El animal salió arrastrándose y moviendo la cola incesantemente. No lo creerás, pero la perra preñada era idéntica a la Bella, tu mascota inseparable.
La Normi se arremangó los pantalones de mezclilla, se arrodilló y tendió a la perra en el suelo, para luego apoyar una de sus orejas sobre la abultada barriga del animal.
–Oye, Ema, ¿qué es lo que escribes con tanta dedicación? –Me pareció que la pregunta no venía al caso.
–Nada –respondí sin pensar.
–¿Cómo que nada?, si pasas todo el día en eso –dijo mientras acariciaba las evidentes protuberancias en la panza de la perra–. Tú estás lista, los perritos lo único que quieren es salir –miró a Mamita directamente a los ojos, mientras le tomaba la cabeza con las dos manos y le daba un beso en su nariz. La perra batió con más fuerza la cola–.Ya pues, no seas tan misteriosa y cuéntame un poco más...

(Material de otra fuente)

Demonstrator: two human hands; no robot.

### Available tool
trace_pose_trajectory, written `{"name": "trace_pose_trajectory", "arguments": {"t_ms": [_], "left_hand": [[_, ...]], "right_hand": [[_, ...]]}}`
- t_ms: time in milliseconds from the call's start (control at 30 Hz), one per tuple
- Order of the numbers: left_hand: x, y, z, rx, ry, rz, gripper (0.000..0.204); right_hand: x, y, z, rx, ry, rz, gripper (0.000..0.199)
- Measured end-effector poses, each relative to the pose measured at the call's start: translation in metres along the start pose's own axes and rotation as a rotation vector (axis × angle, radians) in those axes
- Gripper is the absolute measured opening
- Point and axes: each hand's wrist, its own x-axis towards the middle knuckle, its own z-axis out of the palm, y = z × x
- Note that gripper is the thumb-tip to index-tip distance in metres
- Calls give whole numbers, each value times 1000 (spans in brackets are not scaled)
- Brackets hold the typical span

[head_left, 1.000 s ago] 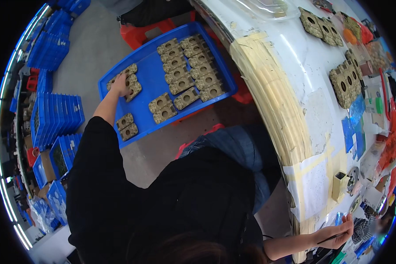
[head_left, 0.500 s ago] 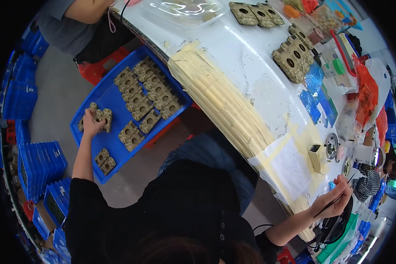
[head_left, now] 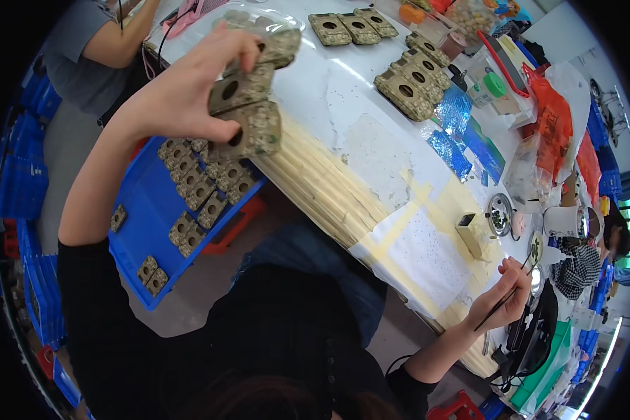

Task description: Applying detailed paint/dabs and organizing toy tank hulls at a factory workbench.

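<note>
Head view: transfer step, we'd guess
L hand: clamped on camo parts, nr blue tray
R hand: apart from L, pinching thin tool
Next move: prob. calls for firm L grip

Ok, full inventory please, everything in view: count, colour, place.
Table: one, white, right side
Tray: one, blue, left of table
Tray pieces: over a dozen, mottled tan, in tray
Table pieces: about seven, mottled tan, far side
Held pieces: three, mottled tan, in left hand
Thin tool: one, dark, in right hand
Paper: one, white, on table
Box: one, pale yellow, beside paper
Bag: at least one, red, table's right
Small clutter: uncounted, mixed, table's right
Crates: several, blue, far left
Other person's sleeve: one, grey, upper left
Left hand: one, bare, left of centre
Right hand: one, bare, lower right
</note>
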Motion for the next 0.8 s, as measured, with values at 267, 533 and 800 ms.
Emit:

Milo, tú sabes que adoro a mi abuela, a mamá y hasta al Nico que es tan hincha pelotas, pero en verdad me tienen aburrida con sus “¿cómo estás?”, “¿qué escribes?” y otras preguntas por el estilo.
–Cartas, escribo cartas –le dije, un poco harta.
–Pero si ya ni se usan las cartas... ¿A quién le escribes? ¿Algún noviecito? –dijo poniendo cara de viejita pícara... Uf...
–No tengo noviecito, Normi, le escribo a Milo –le aclaré para que dejara de pensar tonteras.
–¿A Milo?
–Sí, Normi, a Milo.
–Ahhh... Por lo menos no son ese tipo de cartas como las que les has mandado a los del Congreso y del Gobierno. Mira que me está dando miedo que nos vengan a buscar los de Seguridad Interior...
–¡Abuela!
–¿Y qué le escribes a Milo? –No sé por qué me miró como si yo estuviera loca. Pero tú la conoces, ella a veces es un poco rara.
–Le cuento sobre lo que hacemos aquí... o de las cosas que recuerdo haber hecho en los últimos meses...
–¿Crees que sea conveniente que te pases tanto tiempo pensando en lo ocurrido en el último tiempo? A veces es mejor olvidar las cosas malas –me dijo mientras, sentada sobre una roca, acariciaba a la perra tan parecida a la tuya.
–Es que no quiero olvidar...
Si se borran tus recuerdos, te quedas sin nada, eres nadie. Sé que no te gusta que le hable mal a mi abuela, pero ya no quiero que nadie más me diga lo bueno que sería que rescatara solo los lindos momentos de los últimos meses, pero que deseche los otros.